To prolong the surprise element, the band was hidden upstairs for an hour or so until all the guests arrived and then Bernd announced our entrance. (Jon Cattapan (pic 1) was in attendance, so in one case at least, the surprise was mutual). The first set comprised almost entirely of numbers from the Living on a Volcano CD, for which Jimmy provided a simple but effective conga accompaniment - it was great to hear the three (and four) part harmonies. (I was also very pleased at the blend of my steel-string Martin (George) with Bill's nylon strings). For a complete change we finished the set with Enza's choice of Italian folk song, Il Tango de Capnere, (with me on mandolin), and Jimmy's sax rendition of Return to Sorrento.
After a fine meal, courtesy of Bernd and Black Ruby, we began the second set with the 'b' version of I'll Be Gone and then found our way into the blues bracket with Enza and Jimmy again featuring somewhere along the line in a gorgeous version of Summertime.
To Bernd's obvious pleasure, all the guests seemed to be duly surprised and, from what I can gather, wholly delighted with his choice of un-birthday entertainment. We had fun too, and I'd be even more thrilled if we could repeat the performance with Enza and Jimmy in the not too distant future.
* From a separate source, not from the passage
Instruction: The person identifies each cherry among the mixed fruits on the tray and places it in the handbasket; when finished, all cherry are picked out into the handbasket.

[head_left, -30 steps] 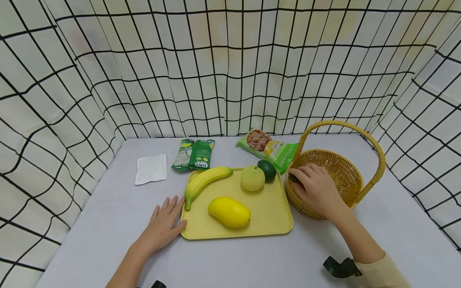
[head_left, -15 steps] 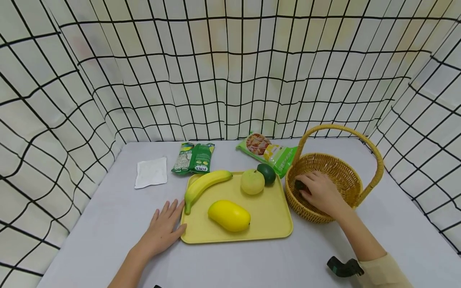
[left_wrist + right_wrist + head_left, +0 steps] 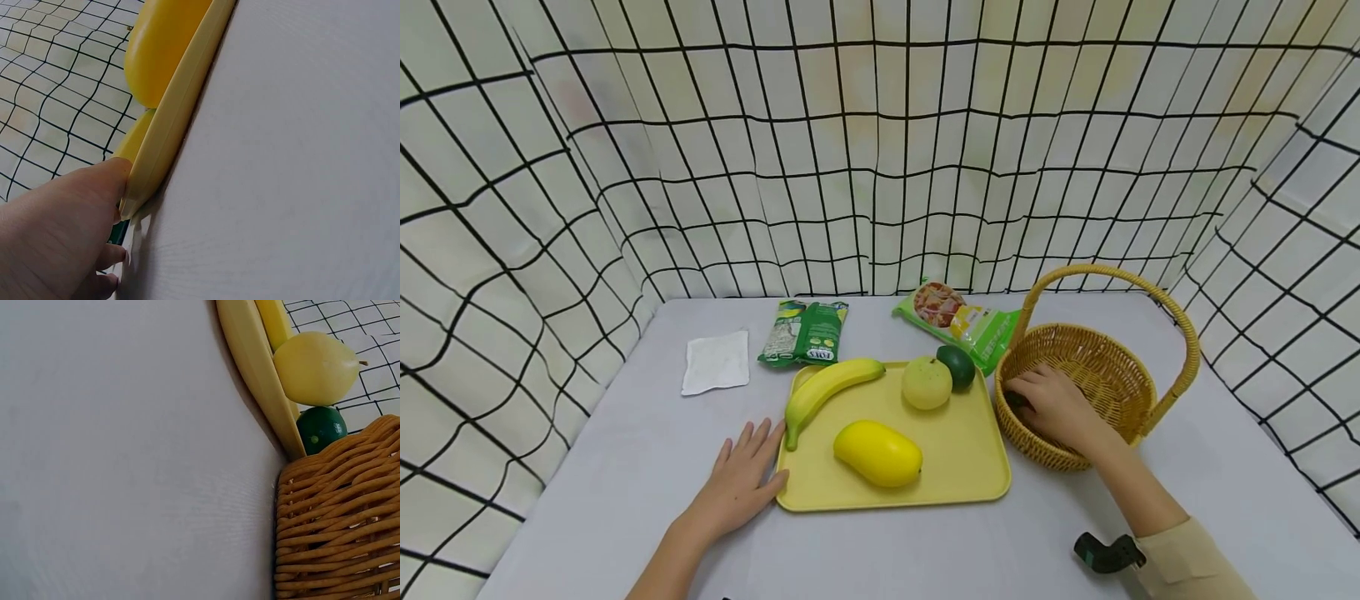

Hmmm..

 

Mike tries to look busy at home in downtown Cinemascope (pic Josie Hayden)
St Andrews is off and other stories..
2.9.09 -
Adam asked if I'd seen the article in the Leader when I walked into Choclatté. I was still grumpy from having to cancel the St Andrews gig slotted for the 13th, but I had a look anyway. Check it out The good news is that the Breathing Space Too EP is back in stock, just in time for our trip over to the Semaphore Workers Club in SA via The Sandbar in Mildura. In the meantime, book now at Ticketek for the Rock of Ages show on Fri. Oct. 2nd
I almost forgot. I received an e-mail from The Soundgarden the other day and it seems that our genial hosts, Dave and Maree, are calling it a day after this coming weekend. That's sad in so many ways, but not least because they whole-heartedly enjoyed the experience of putting on good food and entertainment and their enjoyment was infectious. North Laverton will resume being just another suburb we speed past on the way to somewhere else - we'll miss them.